Prospection commerciale et droits des personnes : sanction de 1 million d’euros à l’encontre de TOTALENERGIES

30 juin 2022

La CNIL a prononcé une sanction de 1 million d’euros à l’encontre de la société TOTALENERGIES ÉLECTRICITÉ ET GAZ FRANCE, notamment pour ne pas avoir respecté les obligations en matière de prospection commerciale et de droits des personnes.

Le contexte

La CNIL a reçu plusieurs plaintes concernant les difficultés rencontrées par des personnes dans la prise en compte, par le producteur et fournisseur d’énergies français, TOTALENERGIES ÉLECTRICITÉ ET GAZ FRANCE, de leurs demandes d’accès à leurs données et d’opposition à recevoir des appels de prospection commerciale.

Sur la base des constatations effectuées lors des contrôles, la formation restreinte – organe de la CNIL chargé des sanctions – a prononcé à l’encontre de la société TOTALENERGIES ÉLECTRICITÉ ET GAZ FRANCE une amende de 1 million d’euros rendue publique.

Le montant de cette amende a été décidé au regard des manquements retenus ainsi qu’en tenant compte de l’ensemble des mesures prises par la société au cours de la procédure pour se mettre en conformité.

Les manquements sanctionnés

Un manquement à l’obligation de permettre aux personnes de s’opposer à de la prospection commerciale

La société proposait, sur son site web, un formulaire de souscription à un contrat d’énergie dans lequel l’utilisateur reconnaissait donner son accord pour l’utilisation de ses données personnelles afin de recevoir ultérieurement des offres commerciales, sans avoir la possibilité de s’y opposer.

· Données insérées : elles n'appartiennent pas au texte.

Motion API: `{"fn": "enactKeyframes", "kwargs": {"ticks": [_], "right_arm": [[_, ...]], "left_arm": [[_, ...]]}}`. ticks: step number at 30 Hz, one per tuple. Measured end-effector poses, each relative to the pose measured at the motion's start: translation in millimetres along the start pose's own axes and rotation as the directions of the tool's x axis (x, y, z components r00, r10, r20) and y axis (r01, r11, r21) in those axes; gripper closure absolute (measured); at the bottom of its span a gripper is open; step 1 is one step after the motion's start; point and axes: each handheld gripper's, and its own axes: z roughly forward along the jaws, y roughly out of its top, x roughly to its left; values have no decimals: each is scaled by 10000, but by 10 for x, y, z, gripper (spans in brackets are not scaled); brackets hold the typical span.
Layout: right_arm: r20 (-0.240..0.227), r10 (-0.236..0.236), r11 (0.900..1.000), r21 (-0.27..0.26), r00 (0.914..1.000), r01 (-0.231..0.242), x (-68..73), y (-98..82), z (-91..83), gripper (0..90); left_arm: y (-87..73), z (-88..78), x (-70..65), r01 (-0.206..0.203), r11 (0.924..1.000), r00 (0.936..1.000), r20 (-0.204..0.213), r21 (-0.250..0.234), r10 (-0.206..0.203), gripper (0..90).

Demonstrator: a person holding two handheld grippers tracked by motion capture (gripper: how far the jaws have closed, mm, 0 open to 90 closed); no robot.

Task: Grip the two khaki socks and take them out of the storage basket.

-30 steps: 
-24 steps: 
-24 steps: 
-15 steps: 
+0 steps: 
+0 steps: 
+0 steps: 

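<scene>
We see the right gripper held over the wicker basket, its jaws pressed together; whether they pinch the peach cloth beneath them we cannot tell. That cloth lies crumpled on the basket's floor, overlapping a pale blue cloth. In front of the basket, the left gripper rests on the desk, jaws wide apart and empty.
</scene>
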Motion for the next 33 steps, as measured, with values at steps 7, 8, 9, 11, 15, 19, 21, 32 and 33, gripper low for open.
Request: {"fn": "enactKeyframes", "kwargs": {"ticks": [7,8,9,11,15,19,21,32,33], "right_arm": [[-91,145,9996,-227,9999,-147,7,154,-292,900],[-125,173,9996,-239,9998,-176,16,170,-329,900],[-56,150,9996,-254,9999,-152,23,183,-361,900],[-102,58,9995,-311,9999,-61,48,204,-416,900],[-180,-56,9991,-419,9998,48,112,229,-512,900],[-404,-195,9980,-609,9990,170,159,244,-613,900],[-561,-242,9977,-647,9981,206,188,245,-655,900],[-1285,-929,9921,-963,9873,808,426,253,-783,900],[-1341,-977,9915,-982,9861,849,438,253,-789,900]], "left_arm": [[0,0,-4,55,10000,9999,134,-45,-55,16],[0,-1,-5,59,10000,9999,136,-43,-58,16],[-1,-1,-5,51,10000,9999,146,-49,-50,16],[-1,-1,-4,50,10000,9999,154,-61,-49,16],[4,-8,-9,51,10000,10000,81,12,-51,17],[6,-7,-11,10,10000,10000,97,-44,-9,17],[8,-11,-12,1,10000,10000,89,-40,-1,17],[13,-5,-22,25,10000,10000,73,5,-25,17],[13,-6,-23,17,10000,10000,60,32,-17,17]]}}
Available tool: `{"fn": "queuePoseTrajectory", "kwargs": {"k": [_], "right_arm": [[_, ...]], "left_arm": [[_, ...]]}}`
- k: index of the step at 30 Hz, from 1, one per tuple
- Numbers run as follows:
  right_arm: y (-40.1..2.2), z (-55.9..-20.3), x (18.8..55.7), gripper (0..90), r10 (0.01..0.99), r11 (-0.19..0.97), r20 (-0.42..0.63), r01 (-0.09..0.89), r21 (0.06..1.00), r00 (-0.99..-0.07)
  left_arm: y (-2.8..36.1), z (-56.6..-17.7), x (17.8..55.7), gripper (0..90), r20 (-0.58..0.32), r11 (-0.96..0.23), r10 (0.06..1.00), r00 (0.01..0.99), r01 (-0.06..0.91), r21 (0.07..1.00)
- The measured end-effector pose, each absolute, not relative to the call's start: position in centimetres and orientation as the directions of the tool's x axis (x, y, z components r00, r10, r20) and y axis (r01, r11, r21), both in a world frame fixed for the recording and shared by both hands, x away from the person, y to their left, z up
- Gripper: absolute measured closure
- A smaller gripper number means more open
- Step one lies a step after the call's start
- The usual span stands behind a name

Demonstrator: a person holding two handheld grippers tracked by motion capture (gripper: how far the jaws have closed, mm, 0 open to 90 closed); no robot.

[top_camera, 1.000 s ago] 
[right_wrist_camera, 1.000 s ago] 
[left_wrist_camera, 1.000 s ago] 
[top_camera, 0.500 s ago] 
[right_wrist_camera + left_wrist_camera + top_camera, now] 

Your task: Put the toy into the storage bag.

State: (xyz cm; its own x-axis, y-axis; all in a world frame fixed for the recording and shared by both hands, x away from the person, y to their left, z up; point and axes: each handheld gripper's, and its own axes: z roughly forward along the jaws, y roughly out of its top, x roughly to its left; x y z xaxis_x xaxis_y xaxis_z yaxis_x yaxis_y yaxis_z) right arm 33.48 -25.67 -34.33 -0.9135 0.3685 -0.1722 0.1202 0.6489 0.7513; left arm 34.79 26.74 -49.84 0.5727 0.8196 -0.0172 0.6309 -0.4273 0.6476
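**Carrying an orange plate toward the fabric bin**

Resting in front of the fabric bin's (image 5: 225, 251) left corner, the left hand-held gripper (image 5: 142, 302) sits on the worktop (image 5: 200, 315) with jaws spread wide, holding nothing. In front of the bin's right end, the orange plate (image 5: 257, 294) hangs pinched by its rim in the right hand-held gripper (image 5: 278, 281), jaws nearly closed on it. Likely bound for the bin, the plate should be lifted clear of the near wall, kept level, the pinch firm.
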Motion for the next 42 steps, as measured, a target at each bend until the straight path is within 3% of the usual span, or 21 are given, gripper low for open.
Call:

En remplissant ce formulaire, l’utilisateur ne disposait donc pas de moyen d’opposition à la réutilisation de ses données à des fins de prospection commerciale pour des produits ou services analogues, ce qui est contraire à la réglementation (article L. 34-5 du code des postes et des communications électroniques ou CPCE).

Des manquements à l’obligation d’information et au respect de l’exercice des droits

Les vérifications effectuées par la CNIL ont également permis de mettre en évidence quatre autres manquements retenus dans la décision de sanction :

  • Un manquement à l’obligation d’information des personnes démarchées téléphoniquement (article 14 du RGPD). En effet, les informations essentielles concernant le traitement de leurs données n’étaient pas communiquées aux personnes contactées qui ne se voyaient pas non plus offrir la possibilité d’accéder à plus d’informations, par exemple en activant une touche de leur clavier de téléphone.
  • Un manquement à l’obligation de respecter le droit d’accès aux données (article 15 du RGPD) et le droit d’opposition des personnes concernées (article 21 du RGPD). La société n’a pas pris en compte les demandes des plaignants souhaitant accéder à leurs données personnelles et à ne plus recevoir aucun appel de prospection commerciale.
  • Un manquement aux obligations relatives aux modalités d’exercice des droits (article 12 du RGPD). La société n’a pas répondu aux demandes d’exercice de droit dans le délai d’un mois prévu par les textes.